## TASK BRIEF
Gather every line of the entries that includes the word "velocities".

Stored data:
>>
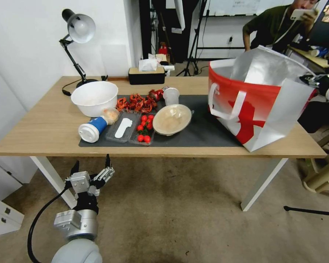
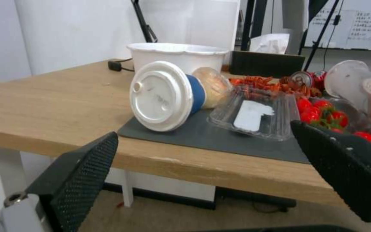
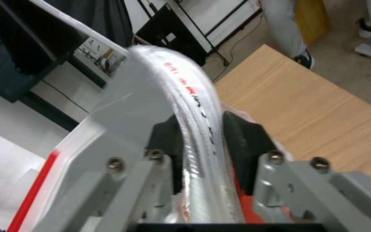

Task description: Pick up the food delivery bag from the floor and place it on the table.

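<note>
**Spotter:** What sits closest to you?

**Operator:** My left end effector point(image 1: 90, 164), low over the floor point(image 1: 179, 219) just short of the bench's point(image 1: 44, 135) front edge. Its fingers point(image 2: 76, 180) are spread wide with nothing between them.

**Spotter:** And on the bench in front of it?

**Operator:** A dark mat point(image 1: 204, 131) carrying a tipped cup with a white lid point(image 2: 162, 95), a clear plastic tray point(image 2: 254, 114), cherry tomatoes point(image 1: 144, 128), a covered bowl point(image 1: 171, 118) and a large white bowl point(image 1: 94, 96). A desk lamp point(image 1: 78, 33) and a tissue box point(image 1: 147, 75) stand at the back.

**Spotter:** The food delivery bag?

**Operator:** The food delivery bag point(image 1: 256, 106) stands upright on the bench's right end, partly on the mat, mouth open and foil lining showing. My right end effector point(image 3: 203, 141) is pinching the bag's white strap handle point(image 3: 181, 90) between its black pads point(image 3: 243, 145).
</note>
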### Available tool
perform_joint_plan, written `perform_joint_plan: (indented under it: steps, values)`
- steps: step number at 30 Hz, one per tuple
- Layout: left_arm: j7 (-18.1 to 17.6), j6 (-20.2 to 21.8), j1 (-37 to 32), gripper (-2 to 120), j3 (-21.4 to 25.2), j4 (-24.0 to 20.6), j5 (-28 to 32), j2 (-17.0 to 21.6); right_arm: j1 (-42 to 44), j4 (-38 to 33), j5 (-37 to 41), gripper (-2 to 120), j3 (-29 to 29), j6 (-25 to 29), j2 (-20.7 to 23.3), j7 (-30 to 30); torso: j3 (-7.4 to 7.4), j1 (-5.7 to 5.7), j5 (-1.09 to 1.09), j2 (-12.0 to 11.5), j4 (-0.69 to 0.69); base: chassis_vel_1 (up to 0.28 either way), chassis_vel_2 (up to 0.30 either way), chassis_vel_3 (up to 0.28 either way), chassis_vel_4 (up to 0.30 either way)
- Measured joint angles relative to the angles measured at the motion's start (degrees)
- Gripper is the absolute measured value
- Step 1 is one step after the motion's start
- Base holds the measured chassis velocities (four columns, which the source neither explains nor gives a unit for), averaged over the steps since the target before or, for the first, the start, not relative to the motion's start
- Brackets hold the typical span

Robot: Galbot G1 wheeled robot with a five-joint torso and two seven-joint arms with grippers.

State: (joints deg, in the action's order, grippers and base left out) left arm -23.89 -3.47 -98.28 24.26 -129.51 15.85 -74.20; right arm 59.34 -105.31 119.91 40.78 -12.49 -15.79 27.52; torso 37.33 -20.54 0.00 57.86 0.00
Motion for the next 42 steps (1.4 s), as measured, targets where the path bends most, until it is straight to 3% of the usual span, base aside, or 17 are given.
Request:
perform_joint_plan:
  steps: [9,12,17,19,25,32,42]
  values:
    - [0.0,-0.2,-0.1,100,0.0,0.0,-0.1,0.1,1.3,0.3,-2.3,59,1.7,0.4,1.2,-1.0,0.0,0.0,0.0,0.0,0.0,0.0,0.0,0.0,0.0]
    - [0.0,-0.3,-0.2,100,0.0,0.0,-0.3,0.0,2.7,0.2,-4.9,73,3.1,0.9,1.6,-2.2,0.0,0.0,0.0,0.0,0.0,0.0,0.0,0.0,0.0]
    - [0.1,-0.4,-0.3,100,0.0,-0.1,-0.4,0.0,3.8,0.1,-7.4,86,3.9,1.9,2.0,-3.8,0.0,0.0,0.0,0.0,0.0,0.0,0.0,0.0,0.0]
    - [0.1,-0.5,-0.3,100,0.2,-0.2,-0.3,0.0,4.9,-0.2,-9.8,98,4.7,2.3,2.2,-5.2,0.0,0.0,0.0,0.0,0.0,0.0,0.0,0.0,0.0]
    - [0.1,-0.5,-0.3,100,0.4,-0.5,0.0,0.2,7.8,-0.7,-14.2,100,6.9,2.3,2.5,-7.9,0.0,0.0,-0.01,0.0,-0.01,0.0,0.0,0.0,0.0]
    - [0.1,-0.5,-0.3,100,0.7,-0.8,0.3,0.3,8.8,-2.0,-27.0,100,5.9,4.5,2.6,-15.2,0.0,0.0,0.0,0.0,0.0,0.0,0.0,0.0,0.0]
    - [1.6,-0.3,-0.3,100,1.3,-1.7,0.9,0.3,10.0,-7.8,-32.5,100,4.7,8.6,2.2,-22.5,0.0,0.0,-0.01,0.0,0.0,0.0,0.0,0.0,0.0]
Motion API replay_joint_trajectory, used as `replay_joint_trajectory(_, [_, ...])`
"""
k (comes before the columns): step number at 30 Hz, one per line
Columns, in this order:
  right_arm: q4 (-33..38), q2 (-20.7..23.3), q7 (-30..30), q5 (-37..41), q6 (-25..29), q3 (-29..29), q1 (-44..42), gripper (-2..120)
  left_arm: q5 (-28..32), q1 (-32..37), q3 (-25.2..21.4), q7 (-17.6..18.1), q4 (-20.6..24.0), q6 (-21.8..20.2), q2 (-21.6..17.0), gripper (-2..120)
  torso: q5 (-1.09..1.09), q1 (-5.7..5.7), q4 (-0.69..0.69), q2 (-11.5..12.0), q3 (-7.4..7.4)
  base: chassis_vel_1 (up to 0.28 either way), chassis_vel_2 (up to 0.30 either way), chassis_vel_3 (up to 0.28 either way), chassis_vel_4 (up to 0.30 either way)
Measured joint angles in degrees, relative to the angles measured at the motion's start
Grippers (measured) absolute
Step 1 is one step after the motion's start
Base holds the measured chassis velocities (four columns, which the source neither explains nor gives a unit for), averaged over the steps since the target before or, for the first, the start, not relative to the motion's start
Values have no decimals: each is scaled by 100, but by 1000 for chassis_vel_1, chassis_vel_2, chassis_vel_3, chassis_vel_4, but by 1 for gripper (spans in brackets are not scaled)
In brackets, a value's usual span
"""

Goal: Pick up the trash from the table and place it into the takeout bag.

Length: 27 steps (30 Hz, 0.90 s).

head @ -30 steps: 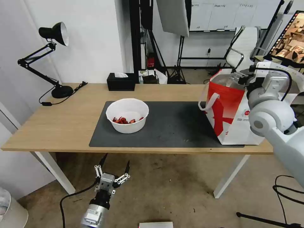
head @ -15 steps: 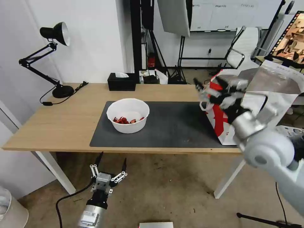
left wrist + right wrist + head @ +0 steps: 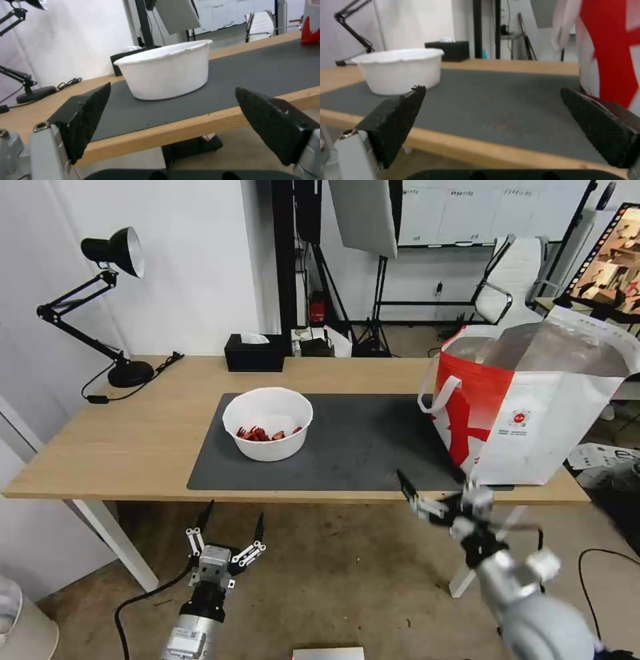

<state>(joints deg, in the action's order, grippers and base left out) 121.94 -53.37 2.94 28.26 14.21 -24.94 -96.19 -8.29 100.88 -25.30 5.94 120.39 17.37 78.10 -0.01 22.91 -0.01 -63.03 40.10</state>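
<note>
Bowl on mat, bag at table end; left gripper and right gripper below edge, spread wide, empty.

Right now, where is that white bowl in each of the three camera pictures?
Head view: white bowl on the dark mat, left of centre.
Left wrist view: bowl centred, beyond the open jaws.
Right wrist view: bowl left of centre.
Shared landmark: black tissue box behind the bowl.

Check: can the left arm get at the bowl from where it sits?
Probably yes. The left tool hangs open below the table edge, facing the bowl, with nothing between them; it would need to rise above the edge first.
</note>
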Motion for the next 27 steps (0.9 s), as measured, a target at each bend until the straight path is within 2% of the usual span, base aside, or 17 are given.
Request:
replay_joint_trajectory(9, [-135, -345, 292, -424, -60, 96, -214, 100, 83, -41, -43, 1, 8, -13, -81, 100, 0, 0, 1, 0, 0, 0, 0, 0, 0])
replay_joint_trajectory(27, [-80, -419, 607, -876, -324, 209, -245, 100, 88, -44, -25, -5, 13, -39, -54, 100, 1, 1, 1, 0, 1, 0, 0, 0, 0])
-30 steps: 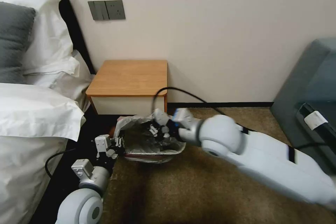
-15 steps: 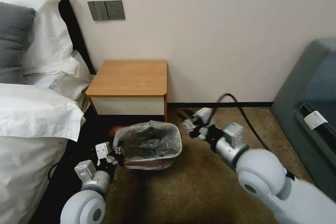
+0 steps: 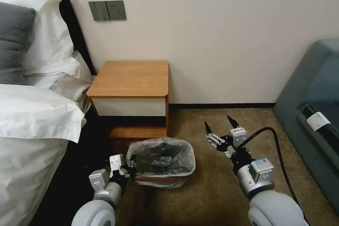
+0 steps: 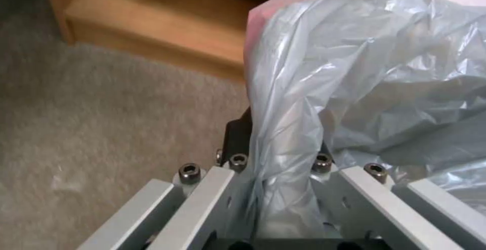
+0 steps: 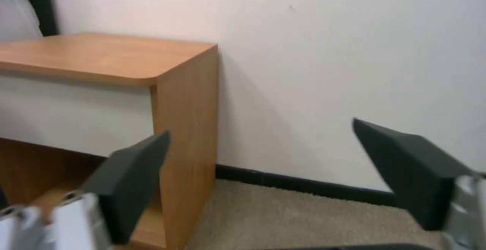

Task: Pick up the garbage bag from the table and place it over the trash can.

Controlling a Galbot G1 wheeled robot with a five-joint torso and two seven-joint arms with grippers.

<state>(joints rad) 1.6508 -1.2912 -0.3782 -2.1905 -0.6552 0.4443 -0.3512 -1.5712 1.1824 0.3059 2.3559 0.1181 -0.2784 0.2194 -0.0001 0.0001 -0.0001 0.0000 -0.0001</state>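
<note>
The grey garbage bag [image 3: 160, 155] lines the trash can [image 3: 160, 185] on the carpet in front of the table [image 3: 130, 77]. Its pinkish-red rim hangs over the can's front. My left gripper [image 3: 131, 167] sits at the can's left edge, shut on a fold of the bag. In the left wrist view the bag [image 4: 364, 75] runs bunched between that gripper's [image 4: 281, 143] fingers. My right gripper [image 3: 220, 127] is open to the right of the can, tips pointing up, holding nothing. In the right wrist view the right gripper [image 5: 263, 174] faces the table [image 5: 101, 56] and the wall.
A bed with white bedding [image 3: 31, 113] runs along the left, close to my left arm. A grey-blue sofa [image 3: 314, 99] stands at the right. The wall with a dark baseboard [image 3: 222, 105] is behind. Open carpet [image 3: 197, 197] lies around the can.
My right arm has pulled out of the can and swung right, and its gripper now stands open. The can with the bag has slid nearer to me and right, and my left gripper has moved with it.
</note>
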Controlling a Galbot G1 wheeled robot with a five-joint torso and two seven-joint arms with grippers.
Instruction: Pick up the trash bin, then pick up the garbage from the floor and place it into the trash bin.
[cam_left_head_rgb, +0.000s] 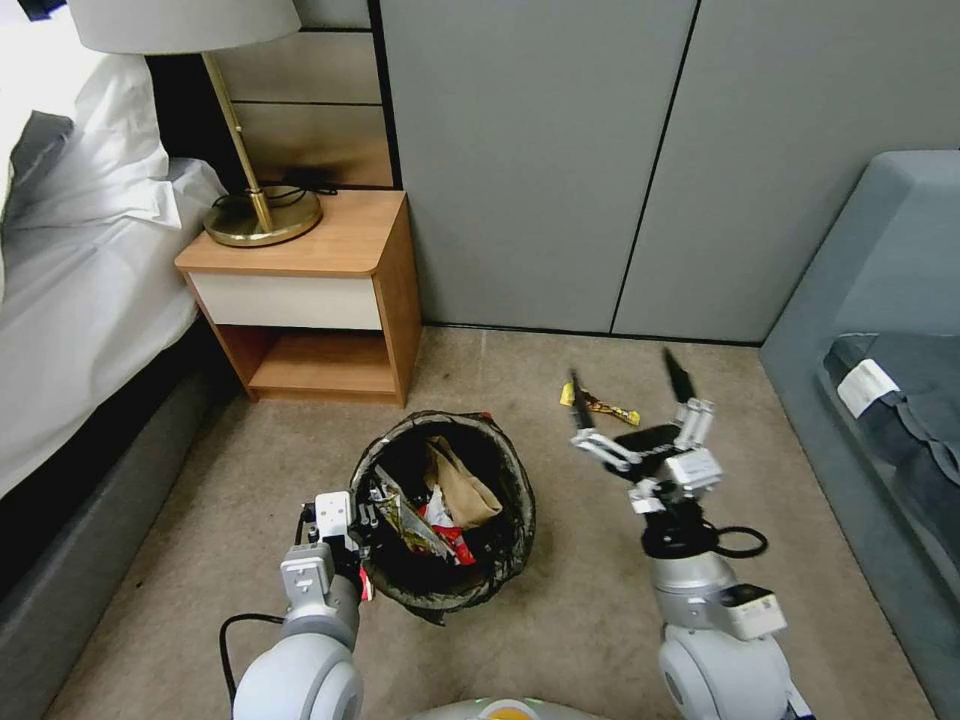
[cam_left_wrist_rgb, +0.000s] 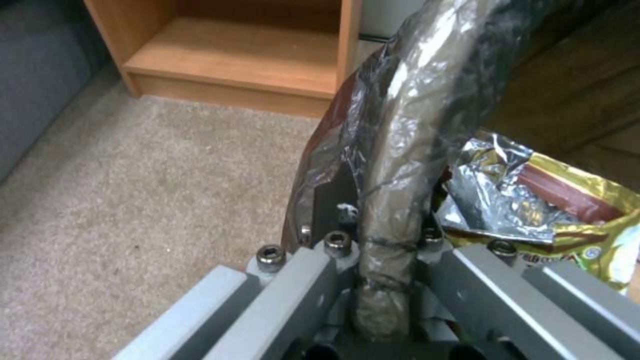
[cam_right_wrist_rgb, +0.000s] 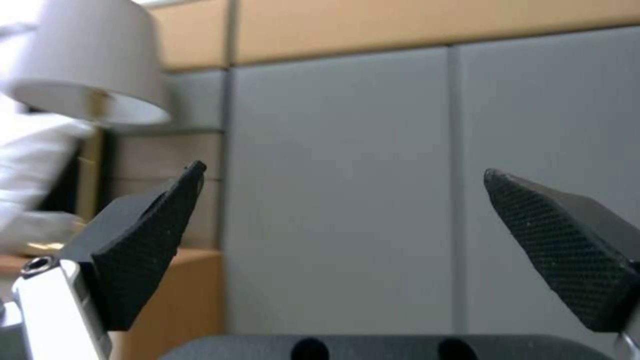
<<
## SOLUTION
- Base holds the measured chassis velocities (four columns, which the source neither explains nor gives a unit for), averaged over the steps since the target before or, for the first, the start, not relative to the motion's start
Base holds the measured chassis velocities (four columns, which the source neither explains nor gives a unit for), averaged over the steps since the target before or, for the first, the start, not relative to the motion's start

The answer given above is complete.